• [Exercise objective] Your answer must hold only the lines below from the line containing "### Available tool" through the line containing "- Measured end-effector", each reproduced exactly.

• [Given material]
::::::

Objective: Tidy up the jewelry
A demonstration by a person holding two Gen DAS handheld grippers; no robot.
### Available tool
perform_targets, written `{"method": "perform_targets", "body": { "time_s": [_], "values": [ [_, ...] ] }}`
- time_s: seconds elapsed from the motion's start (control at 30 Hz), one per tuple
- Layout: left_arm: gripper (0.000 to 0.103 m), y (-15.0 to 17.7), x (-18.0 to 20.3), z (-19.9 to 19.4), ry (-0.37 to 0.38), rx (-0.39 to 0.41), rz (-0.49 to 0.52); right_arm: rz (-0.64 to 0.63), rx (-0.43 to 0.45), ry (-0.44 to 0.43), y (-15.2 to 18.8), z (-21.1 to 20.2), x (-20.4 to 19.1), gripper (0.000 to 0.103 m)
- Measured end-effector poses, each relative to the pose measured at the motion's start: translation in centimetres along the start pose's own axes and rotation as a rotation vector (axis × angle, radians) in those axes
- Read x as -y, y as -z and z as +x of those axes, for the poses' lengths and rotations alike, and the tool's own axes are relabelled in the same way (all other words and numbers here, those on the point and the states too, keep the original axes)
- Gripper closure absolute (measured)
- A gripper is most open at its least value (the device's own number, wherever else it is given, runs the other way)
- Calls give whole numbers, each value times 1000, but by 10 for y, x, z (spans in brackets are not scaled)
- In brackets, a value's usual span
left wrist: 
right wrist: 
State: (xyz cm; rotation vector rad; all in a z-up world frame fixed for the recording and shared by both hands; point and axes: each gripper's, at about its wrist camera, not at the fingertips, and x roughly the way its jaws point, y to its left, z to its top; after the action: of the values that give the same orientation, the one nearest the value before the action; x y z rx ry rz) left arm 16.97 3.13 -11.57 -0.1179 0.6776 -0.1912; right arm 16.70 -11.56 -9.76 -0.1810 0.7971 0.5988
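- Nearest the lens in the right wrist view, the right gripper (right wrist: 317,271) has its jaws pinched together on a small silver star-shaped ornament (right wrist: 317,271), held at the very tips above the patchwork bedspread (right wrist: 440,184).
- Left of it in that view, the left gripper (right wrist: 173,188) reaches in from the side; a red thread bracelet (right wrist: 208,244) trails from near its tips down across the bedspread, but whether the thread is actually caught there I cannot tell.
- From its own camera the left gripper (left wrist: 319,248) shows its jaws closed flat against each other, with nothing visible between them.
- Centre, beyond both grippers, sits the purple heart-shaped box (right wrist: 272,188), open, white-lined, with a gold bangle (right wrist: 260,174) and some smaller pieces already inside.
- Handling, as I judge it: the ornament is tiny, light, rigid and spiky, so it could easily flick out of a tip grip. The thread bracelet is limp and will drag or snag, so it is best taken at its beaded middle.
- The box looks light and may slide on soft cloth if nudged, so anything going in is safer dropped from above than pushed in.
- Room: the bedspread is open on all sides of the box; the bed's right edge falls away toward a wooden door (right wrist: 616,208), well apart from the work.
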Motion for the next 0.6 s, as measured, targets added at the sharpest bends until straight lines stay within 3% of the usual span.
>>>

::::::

• [Answer to this task]
### Available tool
perform_targets, written `{"method": "perform_targets", "body": { "time_s": [_], "values": [ [_, ...] ] }}`
- time_s: seconds elapsed from the motion's start (control at 30 Hz), one per tuple
- Layout: left_arm: gripper (0.000 to 0.103 m), y (-15.0 to 17.7), x (-18.0 to 20.3), z (-19.9 to 19.4), ry (-0.37 to 0.38), rx (-0.39 to 0.41), rz (-0.49 to 0.52); right_arm: rz (-0.64 to 0.63), rx (-0.43 to 0.45), ry (-0.44 to 0.43), y (-15.2 to 18.8), z (-21.1 to 20.2), x (-20.4 to 19.1), gripper (0.000 to 0.103 m)
- Measured end-effector poses, each relative to the pose measured at the motion's start: translation in centimetres along the start pose's own axes and rotation as a rotation vector (axis × angle, radians) in those axes

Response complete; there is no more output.